- _Recorded information_
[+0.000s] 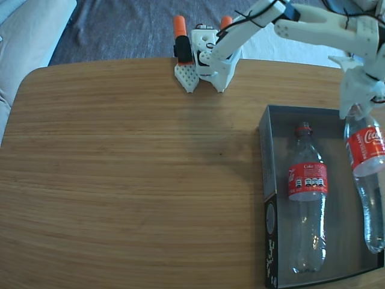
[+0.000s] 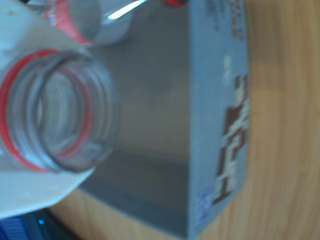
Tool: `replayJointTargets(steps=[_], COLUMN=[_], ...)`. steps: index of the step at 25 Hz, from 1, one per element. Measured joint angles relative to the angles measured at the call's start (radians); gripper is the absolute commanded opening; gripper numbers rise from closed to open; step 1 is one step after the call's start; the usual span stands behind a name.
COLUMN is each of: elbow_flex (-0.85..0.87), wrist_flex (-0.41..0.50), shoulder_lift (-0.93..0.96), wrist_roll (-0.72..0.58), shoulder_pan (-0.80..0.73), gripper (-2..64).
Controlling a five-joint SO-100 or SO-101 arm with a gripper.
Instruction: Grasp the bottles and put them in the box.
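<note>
The box (image 1: 281, 135), grey inside with a black printed side, sits at the table's right edge in the fixed view. One clear bottle (image 1: 307, 205) with a red label and red cap lies flat in its left half. My gripper (image 1: 356, 107) is shut on the neck of a second bottle (image 1: 368, 180), which hangs tilted over the box's right half. I cannot tell whether its base touches the floor. The wrist view looks down the held bottle (image 2: 55, 115), past a white finger (image 2: 35, 192), onto the box floor (image 2: 150, 100) and the lying bottle (image 2: 85, 20).
The arm's white base (image 1: 207, 60) with orange parts stands at the table's far edge. The wooden table (image 1: 132, 180) stretches left of the box. A pale cushion (image 1: 30, 30) lies beyond the table's far left corner.
</note>
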Motion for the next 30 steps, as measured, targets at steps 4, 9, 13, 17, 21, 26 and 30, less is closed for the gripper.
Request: replayJointTargets(steps=[4,9,13,17,21,26,30], elbow_flex=[-0.087,-0.173,-0.187,-0.187,-0.187,-0.187,-0.187], wrist_flex=[0.0,0.0,0.0,0.0,0.0,0.0,0.0], shoulder_lift=[-0.092,-0.175,-0.198,-0.229,-0.256,-0.291,-0.321], wrist_roll=[0.0,0.0,0.0,0.0,0.0,0.0,0.0], shoulder_pan=[0.014,0.026,0.054,0.055,0.052,0.055,0.055], gripper=[0.0,0.0,0.0,0.0,0.0,0.7,0.7])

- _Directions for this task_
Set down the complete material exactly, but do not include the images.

- _Task solution_
[+0.000s] 
[+0.000s] 
Tool: `replayJointTargets(steps=[_], COLUMN=[_], ...)`. steps: index of the step at 25 Hz, from 1, one per element. Measured joint angles relative to the angles measured at the call's start (radians); gripper is the absolute commanded opening; gripper numbers rise from closed to open; step 1 is one step after the call's start; the usual span stands behind a name.
COLUMN is each of: elbow_flex (-0.85..0.87), wrist_flex (-0.41..0.50), shoulder_lift (-0.93..0.96), wrist_roll (-0.72..0.58), shoulder_pan (-0.80..0.73), gripper (-2..64).
Controlling a five-joint SO-100 or SO-101 arm with a gripper.
Instruction: Grasp the bottles and put them in the box.
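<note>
The box (image 1: 281, 135), grey inside with a black printed side, sits at the table's right edge in the fixed view. One clear bottle (image 1: 307, 205) with a red label and red cap lies flat in its left half. My gripper (image 1: 356, 107) is shut on the neck of a second bottle (image 1: 368, 180), which hangs tilted over the box's right half. I cannot tell whether its base touches the floor. The wrist view looks down the held bottle (image 2: 55, 115), past a white finger (image 2: 35, 192), onto the box floor (image 2: 150, 100) and the lying bottle (image 2: 85, 20).
The arm's white base (image 1: 207, 60) with orange parts stands at the table's far edge. The wooden table (image 1: 132, 180) stretches left of the box. A pale cushion (image 1: 30, 30) lies beyond the table's far left corner.
</note>
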Motion for the next 30 steps, as measured, targets at steps 4, 9, 13, 17, 21, 26 and 30, less is closed for the gripper.
Request: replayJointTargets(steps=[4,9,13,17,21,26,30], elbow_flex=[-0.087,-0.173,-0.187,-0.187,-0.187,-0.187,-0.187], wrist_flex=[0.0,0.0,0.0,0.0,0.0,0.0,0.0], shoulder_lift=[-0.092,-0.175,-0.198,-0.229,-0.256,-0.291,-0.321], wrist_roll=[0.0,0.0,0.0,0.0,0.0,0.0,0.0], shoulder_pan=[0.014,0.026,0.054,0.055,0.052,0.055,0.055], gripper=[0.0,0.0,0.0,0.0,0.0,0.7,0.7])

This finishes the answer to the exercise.